* [YOUR GOAL]: How many lines in these records hold the string "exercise"? Reply with the number alone.

[Data entries]
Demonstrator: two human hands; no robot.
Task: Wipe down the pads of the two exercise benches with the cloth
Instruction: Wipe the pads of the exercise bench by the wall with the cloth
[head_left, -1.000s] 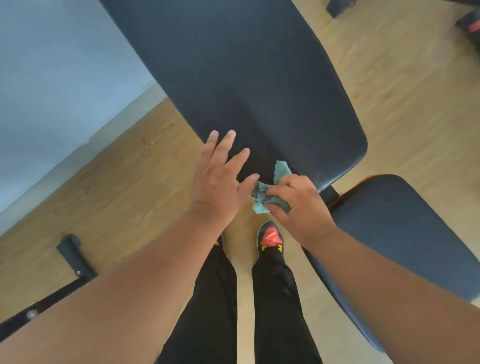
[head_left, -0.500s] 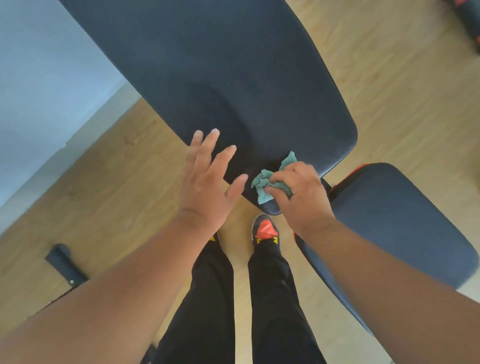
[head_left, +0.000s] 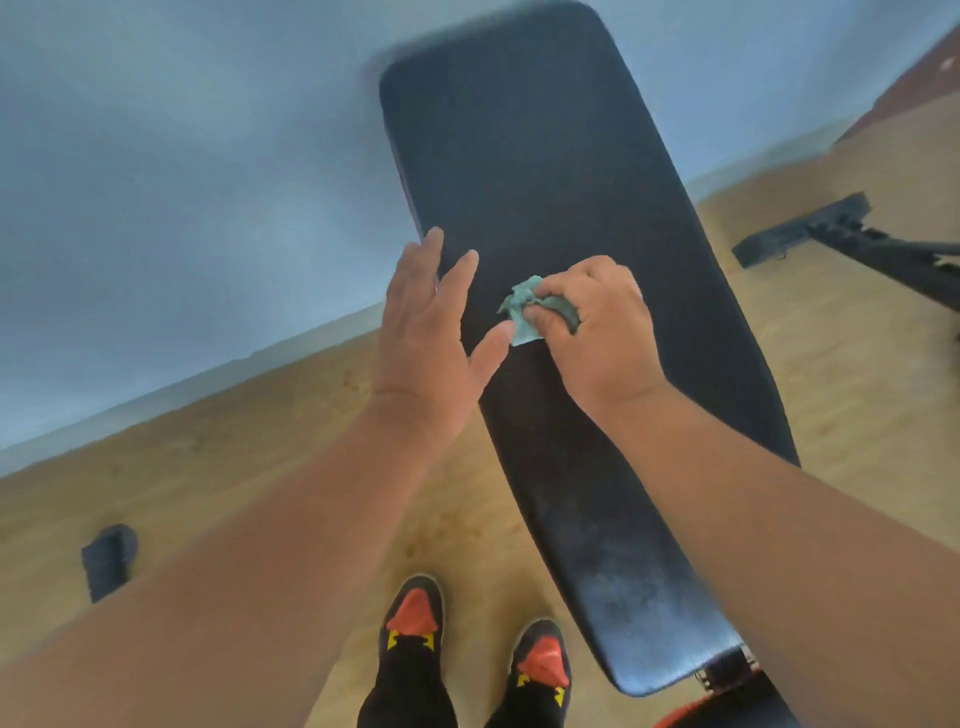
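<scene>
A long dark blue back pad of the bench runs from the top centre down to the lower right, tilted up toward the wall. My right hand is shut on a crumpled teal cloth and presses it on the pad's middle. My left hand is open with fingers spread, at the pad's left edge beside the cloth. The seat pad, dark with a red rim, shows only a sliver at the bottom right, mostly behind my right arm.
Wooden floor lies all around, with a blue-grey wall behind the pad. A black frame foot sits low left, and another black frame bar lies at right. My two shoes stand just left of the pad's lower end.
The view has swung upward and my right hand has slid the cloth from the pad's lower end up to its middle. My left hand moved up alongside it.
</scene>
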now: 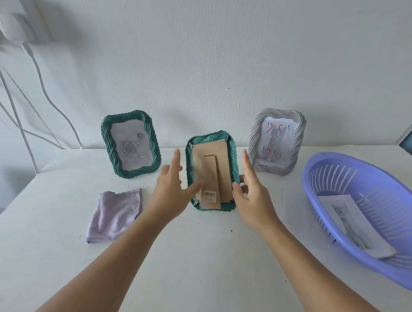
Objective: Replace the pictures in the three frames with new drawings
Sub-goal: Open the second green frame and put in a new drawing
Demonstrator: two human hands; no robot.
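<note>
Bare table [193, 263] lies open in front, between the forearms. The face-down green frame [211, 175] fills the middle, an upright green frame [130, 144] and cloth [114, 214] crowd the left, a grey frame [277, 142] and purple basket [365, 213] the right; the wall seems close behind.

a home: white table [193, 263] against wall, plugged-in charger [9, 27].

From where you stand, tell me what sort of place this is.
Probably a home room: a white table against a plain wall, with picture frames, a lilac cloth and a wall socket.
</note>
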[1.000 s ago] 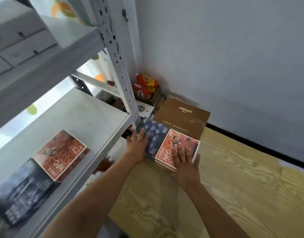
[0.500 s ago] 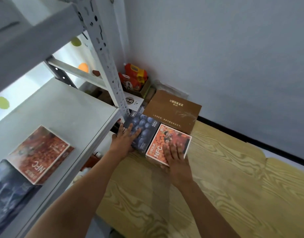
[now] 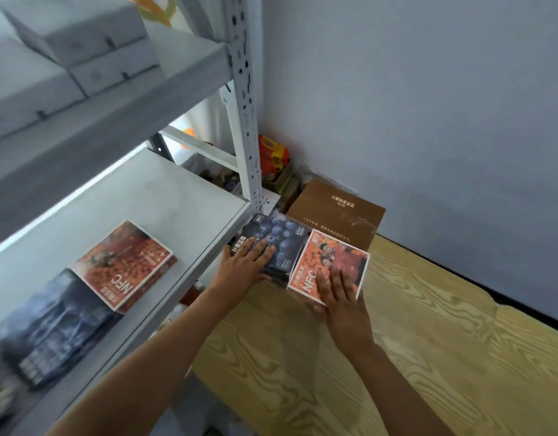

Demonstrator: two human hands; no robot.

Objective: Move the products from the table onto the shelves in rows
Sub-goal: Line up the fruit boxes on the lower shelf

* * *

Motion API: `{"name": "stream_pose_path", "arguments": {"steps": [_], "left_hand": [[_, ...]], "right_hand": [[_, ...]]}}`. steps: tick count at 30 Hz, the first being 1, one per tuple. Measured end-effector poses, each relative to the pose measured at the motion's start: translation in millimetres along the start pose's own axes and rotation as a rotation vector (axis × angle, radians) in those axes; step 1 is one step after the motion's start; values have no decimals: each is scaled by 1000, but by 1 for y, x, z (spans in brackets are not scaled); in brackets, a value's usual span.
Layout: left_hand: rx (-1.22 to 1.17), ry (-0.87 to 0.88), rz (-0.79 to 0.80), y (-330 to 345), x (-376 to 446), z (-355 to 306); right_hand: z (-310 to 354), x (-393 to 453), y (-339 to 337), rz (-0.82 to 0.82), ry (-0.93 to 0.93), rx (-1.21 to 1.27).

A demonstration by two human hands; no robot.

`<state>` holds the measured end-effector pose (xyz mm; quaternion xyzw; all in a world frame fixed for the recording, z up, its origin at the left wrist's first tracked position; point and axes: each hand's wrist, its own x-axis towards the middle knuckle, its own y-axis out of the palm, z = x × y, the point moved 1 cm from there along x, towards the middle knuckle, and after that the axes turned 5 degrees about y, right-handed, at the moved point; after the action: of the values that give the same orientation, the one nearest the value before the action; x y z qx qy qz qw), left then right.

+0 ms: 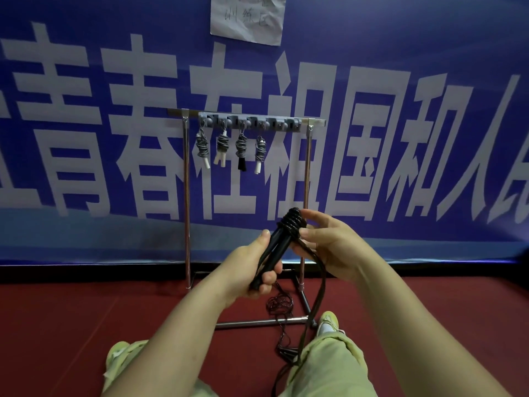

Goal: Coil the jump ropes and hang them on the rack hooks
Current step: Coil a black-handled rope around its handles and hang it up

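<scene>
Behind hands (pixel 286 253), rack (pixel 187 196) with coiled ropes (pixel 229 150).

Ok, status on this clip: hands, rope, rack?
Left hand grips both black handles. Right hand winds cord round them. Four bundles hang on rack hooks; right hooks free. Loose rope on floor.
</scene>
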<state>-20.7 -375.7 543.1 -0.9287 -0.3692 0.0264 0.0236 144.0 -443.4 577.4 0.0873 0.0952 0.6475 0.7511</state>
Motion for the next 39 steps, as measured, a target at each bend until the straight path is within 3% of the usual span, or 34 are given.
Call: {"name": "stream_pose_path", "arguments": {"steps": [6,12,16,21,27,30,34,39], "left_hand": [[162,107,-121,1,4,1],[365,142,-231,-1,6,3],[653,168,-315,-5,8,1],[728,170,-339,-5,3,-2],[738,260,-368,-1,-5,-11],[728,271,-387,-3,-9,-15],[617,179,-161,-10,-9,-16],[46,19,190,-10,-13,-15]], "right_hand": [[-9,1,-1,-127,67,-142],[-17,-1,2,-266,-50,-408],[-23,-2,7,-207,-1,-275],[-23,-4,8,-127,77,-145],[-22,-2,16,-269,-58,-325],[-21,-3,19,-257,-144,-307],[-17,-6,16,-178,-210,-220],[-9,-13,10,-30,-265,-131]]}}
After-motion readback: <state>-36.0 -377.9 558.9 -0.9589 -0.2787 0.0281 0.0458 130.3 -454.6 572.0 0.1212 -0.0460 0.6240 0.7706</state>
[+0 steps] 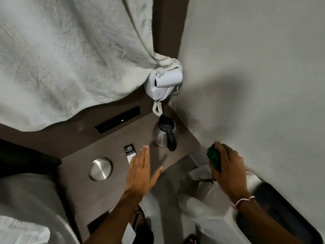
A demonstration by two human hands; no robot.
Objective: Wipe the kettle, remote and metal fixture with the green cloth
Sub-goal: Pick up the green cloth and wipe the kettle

* [PROBLEM SOLUTION]: 2